### [DIRECTIONS]
Restate all the data word for word and omit the pictures.

┌──

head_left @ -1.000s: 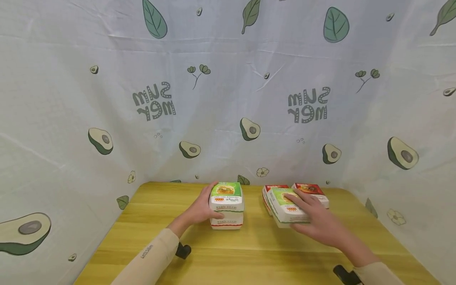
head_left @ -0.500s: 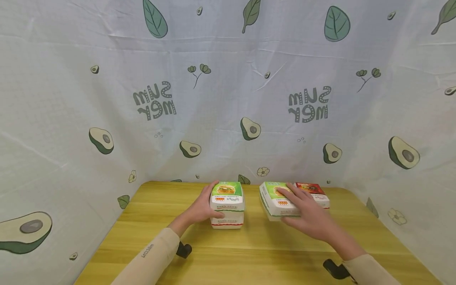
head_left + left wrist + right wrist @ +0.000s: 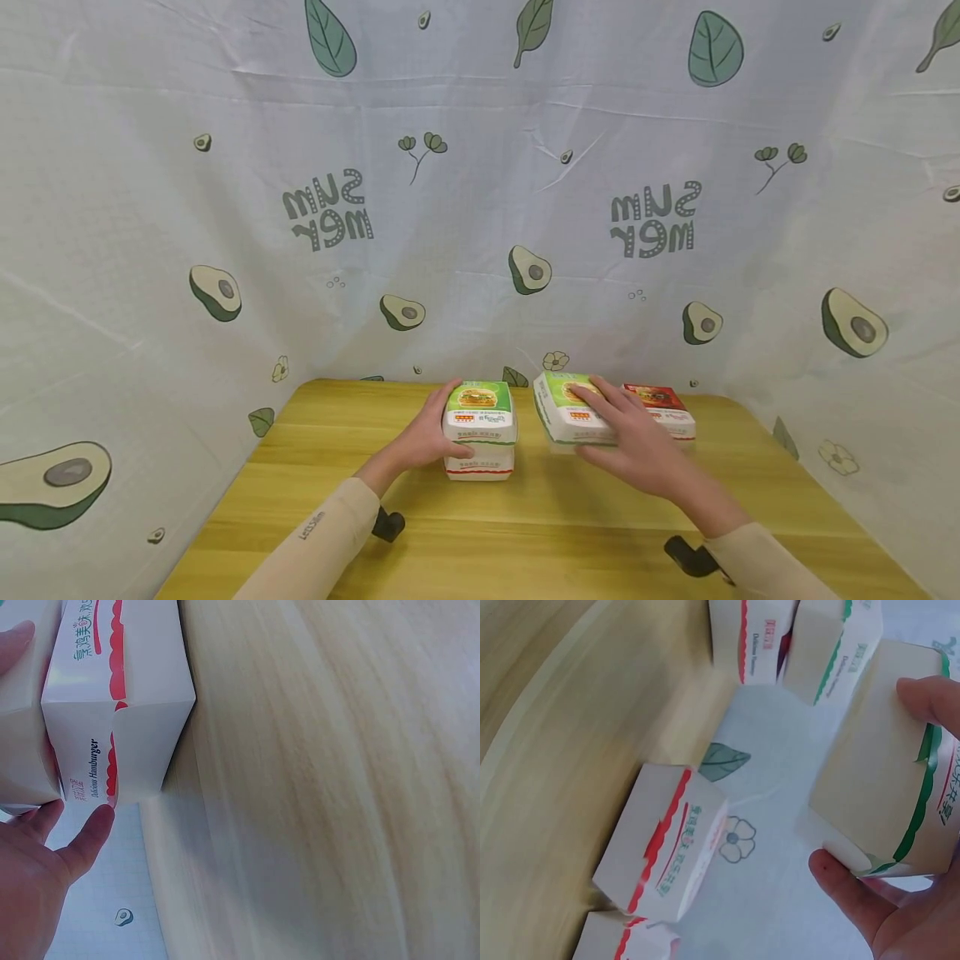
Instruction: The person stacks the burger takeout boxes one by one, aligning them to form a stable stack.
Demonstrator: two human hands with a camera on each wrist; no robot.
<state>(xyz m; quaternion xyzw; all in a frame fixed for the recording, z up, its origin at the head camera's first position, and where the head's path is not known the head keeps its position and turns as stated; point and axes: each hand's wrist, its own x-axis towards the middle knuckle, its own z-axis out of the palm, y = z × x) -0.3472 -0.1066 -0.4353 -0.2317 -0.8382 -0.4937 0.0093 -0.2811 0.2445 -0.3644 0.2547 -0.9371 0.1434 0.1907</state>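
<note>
On the left of the table, my left hand (image 3: 420, 433) grips a two-high stack from its left side. A green-topped burger box (image 3: 480, 417) sits on a red-trimmed burger box (image 3: 483, 465). My right hand (image 3: 637, 446) holds a second green-topped burger box (image 3: 564, 423) in the air, fingers over its top and thumb at its near side. In the right wrist view this box (image 3: 877, 761) is tilted. A red-trimmed box (image 3: 664, 844) stands on the table, hidden in the head view. Beside it stands a red-topped box (image 3: 658, 400), partly behind my right hand.
The boxes stand toward the back of the wooden table (image 3: 480, 550). A pale curtain (image 3: 465, 200) with avocado and leaf prints hangs right behind it. Dark wrist devices (image 3: 387, 525) show beneath both sleeves.
My right hand has lifted the green-topped burger box and carried it left and away from me. The left hand and its stack stay in place.
</note>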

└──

### [REPLY TO THE TASK]
head_left @ -1.000s: 
head_left @ -0.500s: 
head_left + left wrist + right wrist @ +0.000s: 
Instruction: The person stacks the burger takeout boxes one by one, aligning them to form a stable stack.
Demonstrator: two human hands with a camera on each wrist; no robot.
<state>(xyz m; quaternion xyzw; all in a frame fixed for the recording, z up, its origin at the head camera's first position, and where the head's path is not known the head keeps its position and turns as stated; point and axes: each hand's wrist, its own x-axis towards the middle knuckle, its own z-axis out of the palm, y = z × x) -0.3472 -0.1066 -0.4353 -0.2317 -0.8382 -0.4937 0.0093 -0.2811 0.2445 -0.3644 0.2547 -0.9371 0.1434 0.1907</state>
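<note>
On the left of the table, my left hand (image 3: 420, 433) grips a two-high stack from its left side. A green-topped burger box (image 3: 480, 417) sits on a red-trimmed burger box (image 3: 483, 465). My right hand (image 3: 637, 446) holds a second green-topped burger box (image 3: 564, 423) in the air, fingers over its top and thumb at its near side. In the right wrist view this box (image 3: 877, 761) is tilted. A red-trimmed box (image 3: 664, 844) stands on the table, hidden in the head view. Beside it stands a red-topped box (image 3: 658, 400), partly behind my right hand.
The boxes stand toward the back of the wooden table (image 3: 480, 550). A pale curtain (image 3: 465, 200) with avocado and leaf prints hangs right behind it. Dark wrist devices (image 3: 387, 525) show beneath both sleeves.
My right hand has lifted the green-topped burger box and carried it left and away from me. The left hand and its stack stay in place.
</note>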

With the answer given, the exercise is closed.